Hanwha announces an investment of $ 320 million in expanding the capacity of cells and modules to meet the growing global demand for sustainable energy.
Hanwha Solutions, a Korean company that owns Qcells, has announced a $ 320 million investment plan to expand solar production in the US and Korea. The company said it would seek to spend $ 170 million to build a 1.4 GW solar module manufacturing facility in the U.S. at an unspecified location. Qcells already operates a 1.7 GW module plant in Dalton, Georgia. Due to the fact that the new plant is expected to be operational as early as the first half of 2023, Qcells ’total production capacity in the United States will exceed 3 GW, or about one-third of the current solar module production capacity in the United States.

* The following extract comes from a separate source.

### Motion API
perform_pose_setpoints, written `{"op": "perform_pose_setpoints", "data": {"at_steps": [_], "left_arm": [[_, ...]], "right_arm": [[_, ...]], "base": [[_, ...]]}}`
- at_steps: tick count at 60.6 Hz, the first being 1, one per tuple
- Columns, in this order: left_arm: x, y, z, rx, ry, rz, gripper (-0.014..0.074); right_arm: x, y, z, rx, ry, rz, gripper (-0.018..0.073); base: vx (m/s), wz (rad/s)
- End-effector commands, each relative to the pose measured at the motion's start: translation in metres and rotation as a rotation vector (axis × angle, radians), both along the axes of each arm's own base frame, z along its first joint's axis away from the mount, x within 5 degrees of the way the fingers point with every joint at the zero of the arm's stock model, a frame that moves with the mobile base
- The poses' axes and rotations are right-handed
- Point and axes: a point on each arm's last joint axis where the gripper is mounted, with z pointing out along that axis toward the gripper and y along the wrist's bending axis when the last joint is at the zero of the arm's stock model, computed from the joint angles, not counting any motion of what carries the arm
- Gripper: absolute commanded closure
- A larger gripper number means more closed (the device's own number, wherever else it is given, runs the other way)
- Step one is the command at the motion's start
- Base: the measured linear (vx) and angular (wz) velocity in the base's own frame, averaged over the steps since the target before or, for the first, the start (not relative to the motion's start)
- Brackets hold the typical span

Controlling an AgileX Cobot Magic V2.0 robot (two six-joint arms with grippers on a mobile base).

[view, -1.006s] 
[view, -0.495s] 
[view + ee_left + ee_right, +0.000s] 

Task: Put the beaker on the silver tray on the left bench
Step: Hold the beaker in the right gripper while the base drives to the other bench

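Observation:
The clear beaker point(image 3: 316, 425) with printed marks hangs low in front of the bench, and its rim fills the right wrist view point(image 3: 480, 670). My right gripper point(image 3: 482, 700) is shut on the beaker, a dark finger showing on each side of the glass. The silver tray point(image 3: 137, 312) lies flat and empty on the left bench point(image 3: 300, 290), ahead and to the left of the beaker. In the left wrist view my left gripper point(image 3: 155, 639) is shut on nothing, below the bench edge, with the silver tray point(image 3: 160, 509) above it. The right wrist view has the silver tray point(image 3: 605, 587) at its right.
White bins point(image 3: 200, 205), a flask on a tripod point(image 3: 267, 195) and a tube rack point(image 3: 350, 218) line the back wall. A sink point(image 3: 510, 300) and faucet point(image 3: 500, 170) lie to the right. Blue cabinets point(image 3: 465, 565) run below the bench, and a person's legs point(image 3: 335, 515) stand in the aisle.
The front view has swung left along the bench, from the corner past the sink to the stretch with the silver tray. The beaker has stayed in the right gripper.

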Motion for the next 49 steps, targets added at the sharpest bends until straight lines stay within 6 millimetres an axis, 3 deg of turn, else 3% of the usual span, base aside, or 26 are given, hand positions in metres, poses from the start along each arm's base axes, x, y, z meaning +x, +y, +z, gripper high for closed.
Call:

The company also announced its plan to invest $ 150 million in expanding honeycomb production capacity in Korea, bringing total production capacity in Korea to 5.4 GW.
“Currently, our company has a capacity of 12 GW for both cells and modules, which are distributed throughout Korea, Malaysia, China and the United States,” said CEO Justin Lee. pv magazine at a press briefing for the Smarter E event in Munich, Germany.
The investment is aimed at increasing the supply of solar modules while in the US the supply chain is in total from the COVID-19 pandemic to uncertainty against circumventing the Uighur Forced Labor Prevention Act. In addition, the Russian invasion of Ukraine has led to a sharp rise in fossil fuel prices, sparking a surge in demand for renewable energy.
“Growing uncertainty tells us that ensuring reliable, sustainable energy has become more important than ever,” said Justin Lee, CEO of Hanwha Qcells. “To do this, Qcells will increase the supply of renewables from a variety of sources and find cleaner ways to produce energy. In this way, we will promote both energy security and zero emissions. “
Hanwha said it would make additional investments in the United States, including plates and elements, pending “the implementation of a long-term, sustainable policy designed to stimulate solar energy production.”
“Ensuring confidence in policy is crucial to achieving our goal of restoring the solar energy value chain in the United States,” Lee said. “With our tireless efforts to provide reliable, sustainable energy, we will do our best to strengthen Qcells as a reliable choice for the US solar market.”
Hanwha Solutions is committed to a clean manufacturing process and reports that it will provide low carbon polysilicon from manufacturers around the world. In March, the company became the largest shareholder REC Silicona polysilicon manufacturer headquartered in Norway that operates mass production facilities in Moses Lake, Washington, where REC Silicon uses hydropower to produce solar polysilicon.
«We are currently still purchasing about 95% of our ingots and plates from China, but that will change soon, as we also recently signed a $ 1.2 billion deal with Korean manufacturer OCI, which is increasing production capacity in Malaysia, ”he said. Lee. “However, we do not plan to resume our own production of polysilicon in Korea,” he said.
In other news, Qcells is working with Samsung Electronics to introduce a smart heating system to hit the market in June. The system combines Qcells solar panels and an energy storage system with Samsung’s Eco Heating system, originally designed for the European market.